A Study to Assess AC220 Given in Combination With Induction and Consolidation Therapy in Newly Diagnosed Acute Myeloid Leukemia (AML)

Subjects will receive escalating doses of AC220 plus standard 7+3 cytarabine and daunorubicin
remission induction therapy. Subjects may receive up to 2 cycles of induction therapy.
Subjects who have a complete response (including complete remission (CR) with incomplete
hematologic recovery) are eligible to receive up to 3 consolidation cycles. In consolidation
subjects will receive AC220 plus high dose cytarabine. Subjects achieving a composite
Complete Remission (CRc) will be eligible to receive AC220 alone for up to 12 additional 28
day cycles.

Subjects will be enrolled into successive gender balanced cohorts of 6 subjects (at least 3
must be females) to determine the maximum tolerated dose (MTD). Dose escalation decision will
be made based on dose limiting toxicities (DLTs) that occur during the first remission
induction cycle. Seven and 14 day schedules will be evaluated.

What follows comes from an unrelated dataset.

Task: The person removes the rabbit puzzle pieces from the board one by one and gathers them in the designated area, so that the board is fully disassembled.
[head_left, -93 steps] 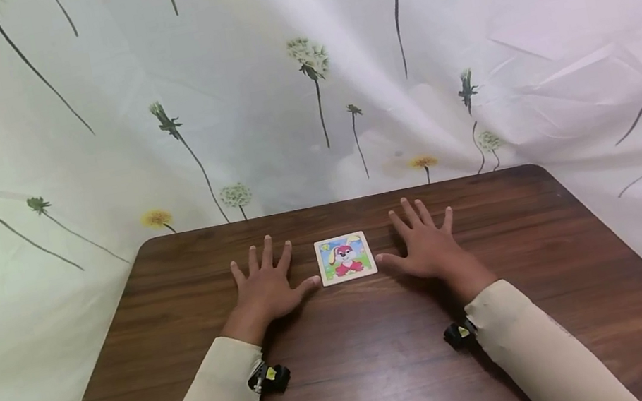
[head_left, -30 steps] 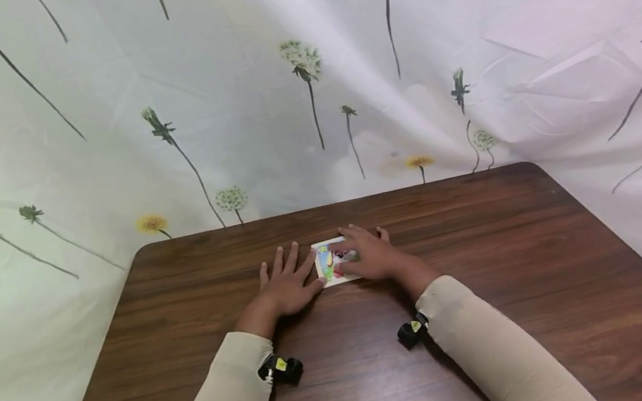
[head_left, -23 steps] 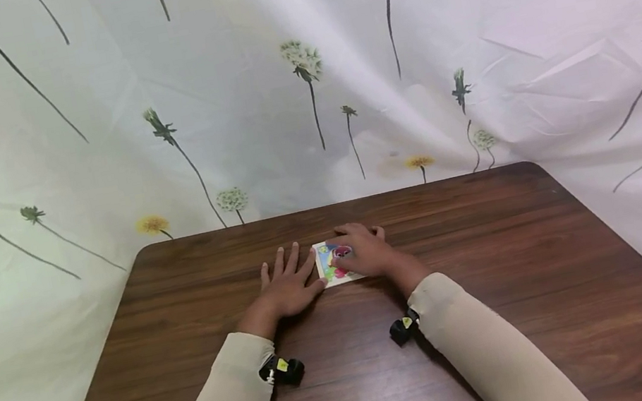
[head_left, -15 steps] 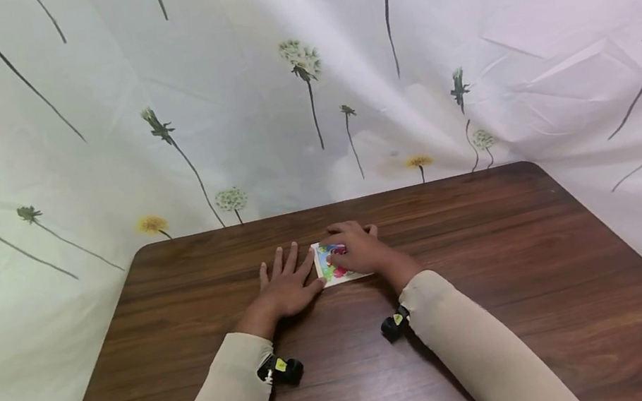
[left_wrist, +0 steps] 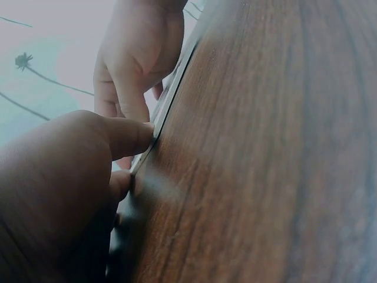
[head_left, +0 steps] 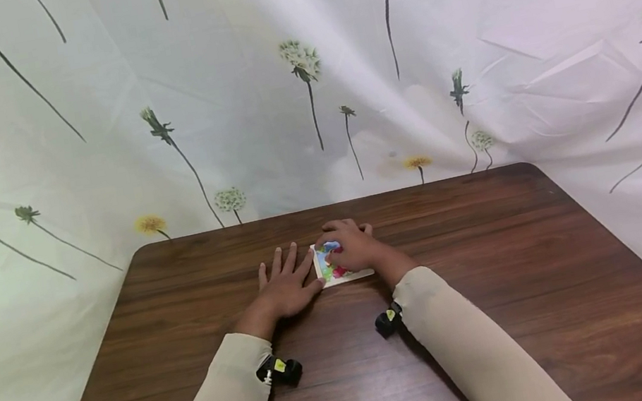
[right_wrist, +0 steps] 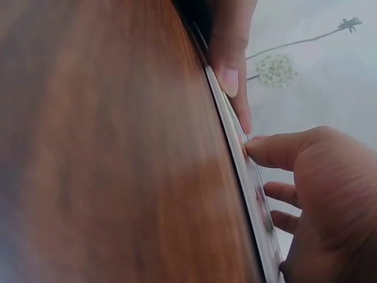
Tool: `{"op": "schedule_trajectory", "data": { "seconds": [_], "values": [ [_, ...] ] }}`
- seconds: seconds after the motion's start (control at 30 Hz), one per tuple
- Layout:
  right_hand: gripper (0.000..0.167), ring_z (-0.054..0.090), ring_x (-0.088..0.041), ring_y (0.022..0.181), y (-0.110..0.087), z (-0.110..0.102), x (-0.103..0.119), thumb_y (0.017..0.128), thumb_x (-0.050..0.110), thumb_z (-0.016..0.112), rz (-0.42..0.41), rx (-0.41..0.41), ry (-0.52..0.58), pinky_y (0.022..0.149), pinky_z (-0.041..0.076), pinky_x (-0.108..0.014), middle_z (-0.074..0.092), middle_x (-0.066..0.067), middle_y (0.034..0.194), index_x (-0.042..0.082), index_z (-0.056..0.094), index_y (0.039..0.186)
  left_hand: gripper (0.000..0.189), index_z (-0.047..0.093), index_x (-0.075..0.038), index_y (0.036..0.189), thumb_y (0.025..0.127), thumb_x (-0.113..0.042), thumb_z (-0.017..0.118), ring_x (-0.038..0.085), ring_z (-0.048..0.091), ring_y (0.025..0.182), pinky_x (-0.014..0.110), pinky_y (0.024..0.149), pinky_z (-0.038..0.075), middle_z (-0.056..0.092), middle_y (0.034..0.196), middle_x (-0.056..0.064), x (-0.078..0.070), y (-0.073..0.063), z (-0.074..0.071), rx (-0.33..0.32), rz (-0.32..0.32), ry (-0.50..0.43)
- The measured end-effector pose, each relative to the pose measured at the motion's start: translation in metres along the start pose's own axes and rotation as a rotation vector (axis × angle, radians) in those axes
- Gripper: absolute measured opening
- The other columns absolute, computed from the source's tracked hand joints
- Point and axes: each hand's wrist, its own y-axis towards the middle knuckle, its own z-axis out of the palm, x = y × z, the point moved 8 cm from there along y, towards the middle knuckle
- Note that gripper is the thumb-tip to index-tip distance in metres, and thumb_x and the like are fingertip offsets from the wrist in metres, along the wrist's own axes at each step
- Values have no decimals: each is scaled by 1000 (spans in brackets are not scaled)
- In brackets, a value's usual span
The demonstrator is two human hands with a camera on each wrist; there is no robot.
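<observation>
A small square jigsaw puzzle [head_left: 346, 279] in a pale frame lies on the table, its colourful picture partly covered. In the head view my left hand [head_left: 283, 294] rests at its left side, fingers spread. The left wrist view shows my left thumb [left_wrist: 132, 137] on the frame's edge. Over the puzzle's right part, my right hand [head_left: 354, 250] bends its fingers down onto the picture. Its thumb [right_wrist: 277, 150] touches the surface in the right wrist view, with two other fingertips lower along the board. I cannot tell whether it pinches a puzzle piece.
The brown wooden table [head_left: 508, 311] extends around both arms. A white cloth printed with dandelions [head_left: 249, 84] hangs behind its back edge and along its sides. Black wrist cameras [head_left: 287, 371] sit below each hand.
From flat on either side of the puzzle, the right hand has moved left over it, its fingers bending and shifting further left. The left hand has moved slightly right to the frame's edge.
</observation>
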Motion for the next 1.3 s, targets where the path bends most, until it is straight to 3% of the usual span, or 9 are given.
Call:
{"op": "schedule_trajectory", "data": {
  "seconds": [0.5, 0.83, 1.03, 1.3],
  "values": [
    [30, 40, -37, 151, 6, -9, 3, 112, 30, 64, -81, 22, -70, 115, 27, -65, 46, -11, 166, 27, 76, 140, 78, 12, -32, 177, 112, -67, 37, 42, -14, 172, 77, 130, -9, -8, 186, 6, -1, -1, -3, -6, -2, -8],
    [32, 44, -33, 141, 9, -8, 5, 110, 34, 69, -63, 53, -91, 114, 30, -64, 51, -8, 153, 29, 76, 140, 82, 10, -33, 177, 110, -73, 36, 41, -15, 172, 77, 130, -12, -10, 186, 5, -2, -5, -4, 0, -13, -8],
    [27, 37, -37, 149, 11, -3, 0, 111, 33, 67, -40, 80, -39, 119, 25, -68, 44, -10, 160, 30, 71, 138, 82, 11, -34, 177, 110, -74, 36, 41, -15, 172, 78, 129, -12, -11, 186, 5, -2, -5, -2, -2, -23, -8],
    [17, 33, -38, 151, 12, -1, -1, 112, 31, 64, -24, 89, 8, 117, 21, -66, 40, -11, 165, 26, 68, 128, 82, 11, -34, 177, 110, -74, 37, 40, -16, 172, 79, 128, -12, -11, 186, 4, -3, -3, -1, 0, -32, -11]
  ]
}}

After the MTD and schedule is established, the study will open to enroll between 14 to 34
subjects. Subjects will receive AC220 during induction and consolidation at the MTD and
schedule established. Stopping rules will be used to evaluate safety at the current dose. If
testing at a dose level must be stopped, then a lower dose may be tested. MTD will also be
established for the maintenance therapy.

Inclusion Criteria:

- Subject has a diagnosis of previously-untreated de novo acute myeloid leukemia (AML)
according to World Health Organization (WHO) classification (2008) documented within
28 days prior to enrollment and defined as > 20% myeloblasts on the marrow aspirate or
peripheral blood differential, with or without extramedullary involvement, with
confirmatory immunophenotyping or immunocytochemistry (e.g. myeloperoxidase). In
addition, subjects with the clonal, recurring cytogenetic abnormalities:
t(8;21)(q22;q22), inv(16)(p13q22) or t(16;16)(p13;q22) should be considered to have
AML regardless of the blast percentage. Subjects with both positive and negative
FMS-like tyrosine kinase - internal tandem duplication (FLT3-ITD) mutation status are
eligible.

- Subject has an Eastern Cooperative Oncology Group (ECOG) performance status of ≤ 2.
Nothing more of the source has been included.